Este discurso não será completamente novo. Na verdade, encontra amplas referências na semântica patriótica do Estado Novo, vive do mito do Quinto Império, recupera a esperança de um futuro melhor dentro da União Europeia (então CEE), densifica o otimismo que faz bem a Portugal, tão na moda antes da crise de 2011. A hipérbole é a EXPO98 sem a EXPO98.

O milagre tem os seus benefícios, obviamente. É a política da emoção. Esconde a realidade, apelando ao coração e à alma. Na incerteza de um vírus malvado, sem cura, a hipérbole oferece segurança a quem convive mal com a incerteza. Tranquiliza os espíritos mais irrequietos. Apela a uma fé sem limite no poder político. Anima uma visão redentora de uma nova realidade que é ainda incompreensível.

Mas a retórica hiperbólica tem os seus inconvenientes. Permite ganhar tempo, mas não muda a realidade e ganhar tempo só faz sentido como antecipação de uma nova realidade. Sem uma nova realidade, a retórica hiperbólica gera e acarinha inevitavelmente frustrações, que a prazo se transformarão em mais desgaste das instituições. Num país em que quase metade já não vota.
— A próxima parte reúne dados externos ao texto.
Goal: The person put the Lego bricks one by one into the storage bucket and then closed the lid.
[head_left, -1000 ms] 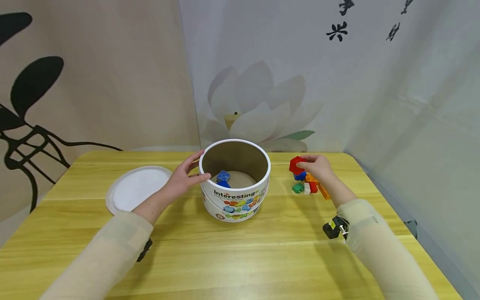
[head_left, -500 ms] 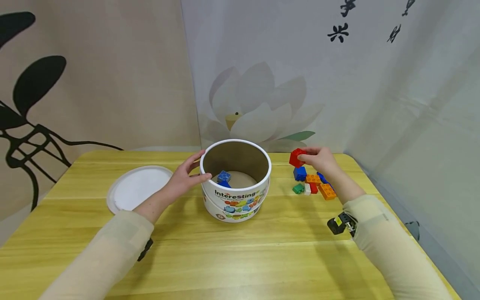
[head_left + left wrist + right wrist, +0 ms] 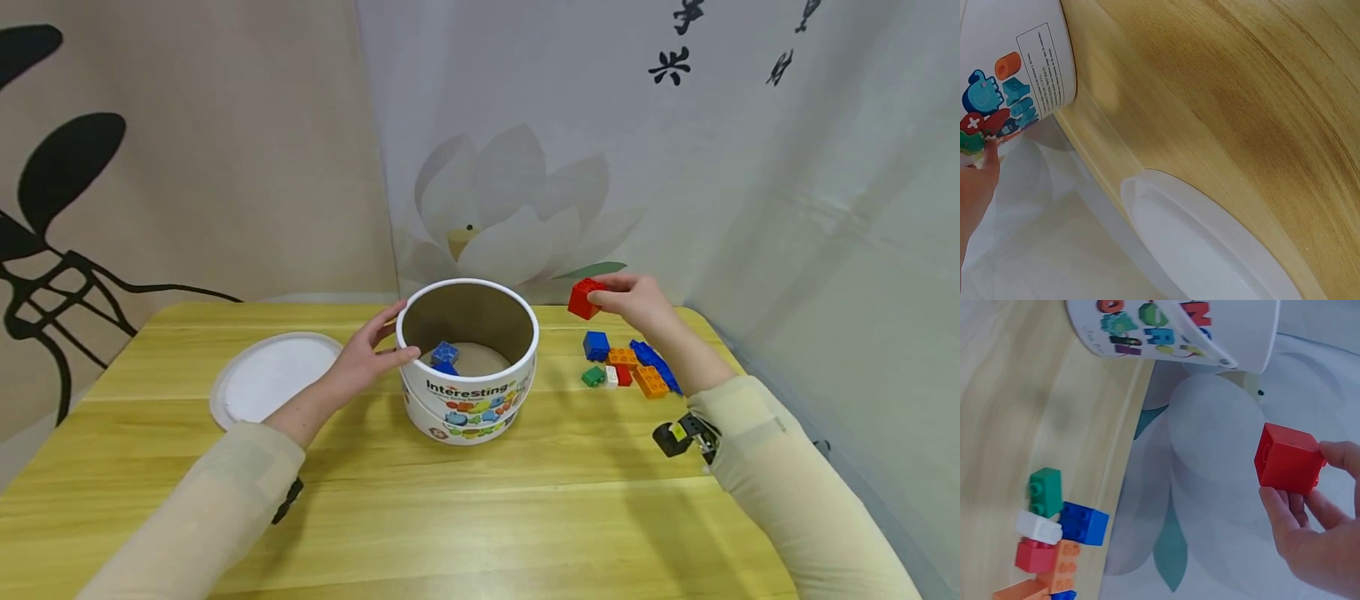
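A red toy brick (image 3: 583, 298) is pinched between the fingertips and thumb of my right hand (image 3: 639, 302), raised above the table. The right wrist view shows the brick (image 3: 1288, 459) as a chunky block with studs toward the thumb. My left hand (image 3: 362, 357) touches the left side of a white bucket (image 3: 468, 408), with fingers and thumb spread along its rim. Blue blocks (image 3: 444, 357) lie inside the bucket. Below my right hand sits a group of bricks: a blue brick (image 3: 596, 346), an orange brick (image 3: 651, 382), a green brick (image 3: 593, 377) and others.
A white round lid (image 3: 273, 375) lies on the wooden table (image 3: 480, 517) left of the bucket, under the left forearm's far side. A long blue piece (image 3: 656, 365) lies beside the orange bricks. A printed curtain (image 3: 510, 100) hangs behind the table's back edge.
My right hand has lifted the red brick up from the pile and slightly to the left, uncovering more of the bricks below. My left hand stays on the bucket.
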Motion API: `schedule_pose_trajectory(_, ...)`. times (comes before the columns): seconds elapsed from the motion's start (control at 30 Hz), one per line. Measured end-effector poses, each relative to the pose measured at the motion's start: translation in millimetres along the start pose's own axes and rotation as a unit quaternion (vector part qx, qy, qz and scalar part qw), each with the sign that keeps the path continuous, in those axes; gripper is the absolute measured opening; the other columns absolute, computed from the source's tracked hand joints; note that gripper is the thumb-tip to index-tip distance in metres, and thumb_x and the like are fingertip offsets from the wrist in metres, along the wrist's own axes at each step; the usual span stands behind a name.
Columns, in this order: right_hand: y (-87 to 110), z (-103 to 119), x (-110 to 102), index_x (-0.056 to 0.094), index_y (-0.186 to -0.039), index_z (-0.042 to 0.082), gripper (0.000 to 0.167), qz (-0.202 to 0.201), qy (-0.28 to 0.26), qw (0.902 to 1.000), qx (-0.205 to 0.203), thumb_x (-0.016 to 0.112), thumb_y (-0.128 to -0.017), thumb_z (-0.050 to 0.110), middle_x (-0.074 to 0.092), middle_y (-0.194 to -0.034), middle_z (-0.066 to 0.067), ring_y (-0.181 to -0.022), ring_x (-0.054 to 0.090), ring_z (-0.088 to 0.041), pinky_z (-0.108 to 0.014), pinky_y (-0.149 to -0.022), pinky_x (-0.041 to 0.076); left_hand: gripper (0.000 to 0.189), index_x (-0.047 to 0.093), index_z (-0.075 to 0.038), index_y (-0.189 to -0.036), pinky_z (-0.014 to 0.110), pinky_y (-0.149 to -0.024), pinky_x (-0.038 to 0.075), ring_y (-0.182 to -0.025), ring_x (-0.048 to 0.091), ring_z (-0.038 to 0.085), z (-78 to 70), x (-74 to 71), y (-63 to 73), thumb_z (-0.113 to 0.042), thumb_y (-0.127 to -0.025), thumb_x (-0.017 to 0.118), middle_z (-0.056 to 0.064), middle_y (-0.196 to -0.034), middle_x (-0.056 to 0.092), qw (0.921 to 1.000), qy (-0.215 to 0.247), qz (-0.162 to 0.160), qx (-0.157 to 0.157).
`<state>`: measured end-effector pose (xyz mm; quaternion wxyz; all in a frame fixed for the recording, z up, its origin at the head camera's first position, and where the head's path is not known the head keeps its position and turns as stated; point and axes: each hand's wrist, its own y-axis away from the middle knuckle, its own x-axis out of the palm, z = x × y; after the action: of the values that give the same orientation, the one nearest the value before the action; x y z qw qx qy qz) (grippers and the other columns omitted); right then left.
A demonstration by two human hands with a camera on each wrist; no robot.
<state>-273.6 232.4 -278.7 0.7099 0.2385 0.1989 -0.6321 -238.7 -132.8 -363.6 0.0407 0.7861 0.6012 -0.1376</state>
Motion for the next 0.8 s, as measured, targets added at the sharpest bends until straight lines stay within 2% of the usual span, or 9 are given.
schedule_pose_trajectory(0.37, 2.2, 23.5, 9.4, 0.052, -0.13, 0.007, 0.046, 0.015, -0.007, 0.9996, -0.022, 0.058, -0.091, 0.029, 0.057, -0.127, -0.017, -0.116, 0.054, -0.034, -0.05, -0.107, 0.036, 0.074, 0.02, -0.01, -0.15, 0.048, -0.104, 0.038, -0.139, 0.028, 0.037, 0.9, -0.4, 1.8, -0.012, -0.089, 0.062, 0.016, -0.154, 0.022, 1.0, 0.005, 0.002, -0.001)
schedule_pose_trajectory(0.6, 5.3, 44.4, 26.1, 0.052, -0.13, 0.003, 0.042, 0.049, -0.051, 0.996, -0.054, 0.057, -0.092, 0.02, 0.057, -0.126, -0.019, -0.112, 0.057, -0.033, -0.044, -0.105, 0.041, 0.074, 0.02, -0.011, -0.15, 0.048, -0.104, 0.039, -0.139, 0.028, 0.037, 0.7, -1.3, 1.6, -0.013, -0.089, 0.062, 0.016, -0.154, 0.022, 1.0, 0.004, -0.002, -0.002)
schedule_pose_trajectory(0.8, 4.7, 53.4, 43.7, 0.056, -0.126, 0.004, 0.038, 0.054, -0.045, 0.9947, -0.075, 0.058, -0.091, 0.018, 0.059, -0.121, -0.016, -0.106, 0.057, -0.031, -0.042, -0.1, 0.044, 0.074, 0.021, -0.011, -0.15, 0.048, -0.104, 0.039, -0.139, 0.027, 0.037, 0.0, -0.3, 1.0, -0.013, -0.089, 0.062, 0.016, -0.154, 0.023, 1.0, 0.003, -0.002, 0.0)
A retórica hiperbólica esconde um país traído e sem saída. Não é um país que desistiu. É infinitamente pior. A hipérbole usa a emoção frívola para esconder a ausência de alternativas racionais à desistência. E isso tem um nome: acomodação ao medíocre, preguiça de fazer melhor.

Parafraseando, a hipérbole pode enganar todos durante algum tempo, pode enganar alguns o tempo todo, mas não enganará todos o tempo todo! E as suas consequências não vão ser bonitas de se ver!